Origin of Circulating Free DNA in Sepsis: Analysis of the CLP Mouse Model

1Division of Infection Control and Prevention, Osaka University Graduate School of Medicine, Osaka 565-0871, Japan
2International Research Center for Infectious Diseases, Research Institute for Microbial Diseases, Osaka University, Osaka 565-0871, Japan
3Department of Clinical Epidemiology and Biostatistics, Osaka University Graduate School of Medicine, Osaka 565-0871, Japan
4Infectious Disease Surveillance Center, National Institute of Infectious Diseases, Tokyo 162-8640, Japan

Received 25 September 2014; Revised 2 January 2015; Accepted 20 January 2015

Academic Editor: Mashkoor A. Choudhry

Copyright © 2015 Shigeto Hamaguchi et al. This is an open access article distributed under the Creative Commons Attribution License, which permits unrestricted use, distribution, and reproduction in any medium, provided the original work is properly cited.

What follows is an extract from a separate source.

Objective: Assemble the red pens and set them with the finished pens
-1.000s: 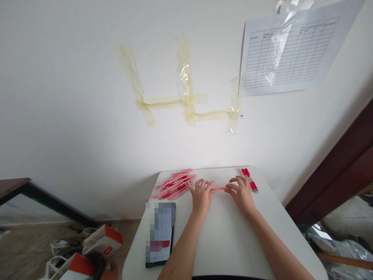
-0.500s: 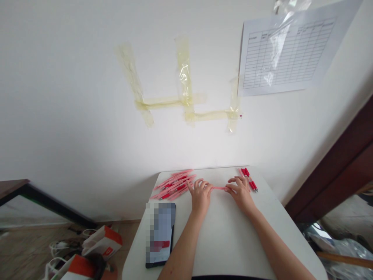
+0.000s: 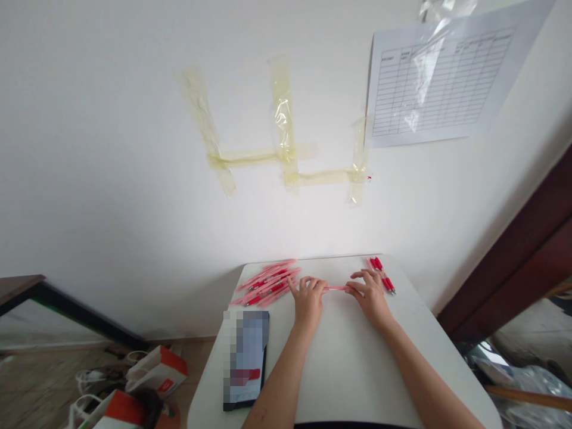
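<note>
Left hand (image 3: 308, 300) and right hand (image 3: 370, 296) each pinch an end of one slim pink pen (image 3: 336, 288), just above the white table (image 3: 348, 363). Pen pile (image 3: 266, 283) lies left; about three red-tipped pens (image 3: 382, 275) lie right.

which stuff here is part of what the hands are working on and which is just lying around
In use: left hand, right hand, pink pen between them, pen pile, small pen group.
Lying about: phone, wall chart, tape strips, floor bags.
</note>
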A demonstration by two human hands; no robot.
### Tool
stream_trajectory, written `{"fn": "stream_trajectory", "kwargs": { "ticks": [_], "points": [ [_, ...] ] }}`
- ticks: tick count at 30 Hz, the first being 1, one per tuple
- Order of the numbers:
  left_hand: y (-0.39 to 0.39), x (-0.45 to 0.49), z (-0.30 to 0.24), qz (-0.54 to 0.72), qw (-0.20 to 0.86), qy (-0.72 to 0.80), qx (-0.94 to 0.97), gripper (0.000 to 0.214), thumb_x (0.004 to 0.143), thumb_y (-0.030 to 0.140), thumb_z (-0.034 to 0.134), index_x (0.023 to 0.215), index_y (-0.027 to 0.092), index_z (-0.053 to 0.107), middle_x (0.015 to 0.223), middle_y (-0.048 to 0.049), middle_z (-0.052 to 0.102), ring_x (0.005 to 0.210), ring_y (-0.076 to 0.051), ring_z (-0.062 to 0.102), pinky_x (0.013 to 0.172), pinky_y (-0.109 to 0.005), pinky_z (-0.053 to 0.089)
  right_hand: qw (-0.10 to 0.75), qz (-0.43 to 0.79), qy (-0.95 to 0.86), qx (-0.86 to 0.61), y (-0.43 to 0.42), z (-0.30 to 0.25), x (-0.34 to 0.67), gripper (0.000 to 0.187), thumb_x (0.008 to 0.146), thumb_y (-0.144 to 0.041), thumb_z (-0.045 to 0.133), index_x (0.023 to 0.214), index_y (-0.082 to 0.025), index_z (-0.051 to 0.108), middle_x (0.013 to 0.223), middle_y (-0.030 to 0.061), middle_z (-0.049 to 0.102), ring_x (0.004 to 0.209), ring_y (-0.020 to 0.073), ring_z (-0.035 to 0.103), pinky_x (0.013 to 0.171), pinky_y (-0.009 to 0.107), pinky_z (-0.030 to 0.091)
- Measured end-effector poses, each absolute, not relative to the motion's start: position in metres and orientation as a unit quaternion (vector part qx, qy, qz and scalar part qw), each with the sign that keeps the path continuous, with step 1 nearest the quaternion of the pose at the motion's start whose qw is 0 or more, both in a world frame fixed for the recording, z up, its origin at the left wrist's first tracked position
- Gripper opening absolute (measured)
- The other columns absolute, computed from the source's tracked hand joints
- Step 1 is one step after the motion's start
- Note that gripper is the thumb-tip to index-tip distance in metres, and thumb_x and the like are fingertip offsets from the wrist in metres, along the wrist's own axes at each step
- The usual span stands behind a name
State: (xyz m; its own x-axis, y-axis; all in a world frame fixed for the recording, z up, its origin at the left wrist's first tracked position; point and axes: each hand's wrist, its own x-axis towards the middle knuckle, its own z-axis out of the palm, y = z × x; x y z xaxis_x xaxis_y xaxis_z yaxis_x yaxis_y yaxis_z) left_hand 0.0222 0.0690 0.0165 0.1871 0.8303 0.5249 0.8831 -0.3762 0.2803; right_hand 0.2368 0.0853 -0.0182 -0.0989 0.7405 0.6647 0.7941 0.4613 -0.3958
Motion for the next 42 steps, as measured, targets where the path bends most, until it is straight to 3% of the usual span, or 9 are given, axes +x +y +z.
{"fn": "stream_trajectory", "kwargs": {
  "ticks": [8, 16, 21, 26, 32, 36, 42],
  "points": [
    [0.0697, 0.0223, 0.0144, -0.309, 0.021, -0.557, -0.770, 0.029, 0.093, 0.017, 0.057, 0.112, 0.036, 0.069, 0.100, -0.0013, 0.075, 0.116, -0.025, 0.058, 0.117, -0.077, 0.002, 0.438, -0.053, -0.728, -0.525, 0.0884, -0.0236, 0.2393, 0.016, 0.093, -0.040, 0.064, 0.092, -0.036, 0.079, 0.108, 0.0053, 0.069, 0.117, 0.0322, 0.050, 0.097, 0.054, 0.044],
    [0.0698, 0.0210, 0.0153, -0.330, 0.027, -0.549, -0.767, 0.031, 0.083, 0.021, 0.073, 0.112, 0.033, 0.068, 0.113, -0.0032, 0.070, 0.121, -0.026, 0.057, 0.119, -0.074, 0.003, 0.423, -0.040, -0.735, -0.529, 0.0856, -0.0217, 0.2382, 0.023, 0.095, -0.044, 0.059, 0.091, -0.034, 0.079, 0.109, 0.0060, 0.069, 0.116, 0.0329, 0.050, 0.099, 0.056, 0.042],
    [0.0681, 0.0211, 0.0183, -0.318, 0.030, -0.547, -0.774, 0.021, 0.084, 0.018, 0.071, 0.101, 0.032, 0.070, 0.102, 0.0009, 0.070, 0.109, -0.022, 0.060, 0.120, -0.071, 0.005, 0.412, -0.036, -0.742, -0.528, 0.0859, -0.0203, 0.2381, 0.024, 0.095, -0.045, 0.058, 0.090, -0.034, 0.079, 0.109, 0.0065, 0.069, 0.114, 0.0325, 0.051, 0.097, 0.055, 0.044],
    [0.0686, 0.0207, 0.0166, -0.317, 0.026, -0.551, -0.772, 0.014, 0.089, 0.026, 0.068, 0.100, 0.035, 0.071, 0.098, 0.0021, 0.073, 0.110, -0.023, 0.060, 0.118, -0.074, 0.002, 0.418, -0.042, -0.740, -0.526, 0.0876, -0.0236, 0.2396, 0.023, 0.095, -0.045, 0.059, 0.091, -0.034, 0.079, 0.109, 0.0063, 0.070, 0.115, 0.0324, 0.051, 0.098, 0.055, 0.044],
    [0.0697, 0.0210, 0.0135, -0.323, 0.021, -0.554, -0.767, 0.023, 0.093, 0.024, 0.061, 0.112, 0.036, 0.069, 0.100, 0.0006, 0.075, 0.116, -0.024, 0.059, 0.117, -0.076, 0.003, 0.418, -0.053, -0.737, -0.528, 0.0895, -0.0259, 0.2412, 0.022, 0.094, -0.046, 0.061, 0.091, -0.034, 0.079, 0.108, 0.0056, 0.070, 0.113, 0.0320, 0.053, 0.099, 0.055, 0.043],
    [0.0701, 0.0208, 0.0142, -0.328, 0.033, -0.550, -0.767, 0.030, 0.088, 0.028, 0.069, 0.117, 0.035, 0.066, 0.114, -0.0016, 0.072, 0.122, -0.026, 0.057, 0.118, -0.076, 0.009, 0.419, -0.051, -0.735, -0.530, 0.0895, -0.0254, 0.2409, 0.022, 0.093, -0.047, 0.062, 0.092, -0.033, 0.080, 0.108, 0.0056, 0.071, 0.112, 0.0319, 0.053, 0.100, 0.055, 0.042],
    [0.0681, 0.0210, 0.0168, -0.316, 0.069, -0.515, -0.794, 0.026, 0.085, 0.019, 0.071, 0.105, 0.035, 0.070, 0.114, -0.0003, 0.069, 0.118, -0.024, 0.057, 0.119, -0.075, 0.005, 0.418, -0.040, -0.738, -0.529, 0.0875, -0.0224, 0.2388, 0.024, 0.094, -0.048, 0.061, 0.090, -0.034, 0.080, 0.108, 0.0062, 0.071, 0.111, 0.0320, 0.054, 0.100, 0.056, 0.042]
  ]
}}
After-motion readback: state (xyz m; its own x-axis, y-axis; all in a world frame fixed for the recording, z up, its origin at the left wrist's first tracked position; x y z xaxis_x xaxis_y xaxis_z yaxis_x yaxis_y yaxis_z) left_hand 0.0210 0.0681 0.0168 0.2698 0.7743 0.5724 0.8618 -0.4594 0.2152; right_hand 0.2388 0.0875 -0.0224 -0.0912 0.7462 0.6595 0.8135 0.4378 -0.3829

Recently, it has been reported that circulating free DNA (cf-DNA) in the blood is increased in various infectious diseases, including sepsis. Moreover, a relationship between cf-DNA and neutrophil extracellular traps (NETs) has been suggested. However, it is still unclear what the source and physiological role of cf-DNA in sepsis are. In this study, we examined the source of cf-DNA by detecting citrullinated histone H3, a characteristic feature of NET formation, in cecal ligation and puncture- (CLP-)operated mice. In addition, neutrophil depletion using anti-Ly6G antibodies was performed to assess the association between neutrophils and cf-DNA. Increased cf-DNA levels were observed only in CLP mice and not in the control groups; the qPCR findings revealed that the cf-DNA was mainly host-derived, even in bacteremic conditions. Citrullinated histone H3 was not increased in the neutrophils upon CLP, and the depletion of neutrophils showed limited effects on decreasing the amount of cf-DNA. Taken together, these results suggested that elevated cf-DNA levels during early-phase sepsis may represent a candidate biomarker for the severity of sepsis and that, contrary to previous findings, cf-DNA is not derived from neutrophils or NETs.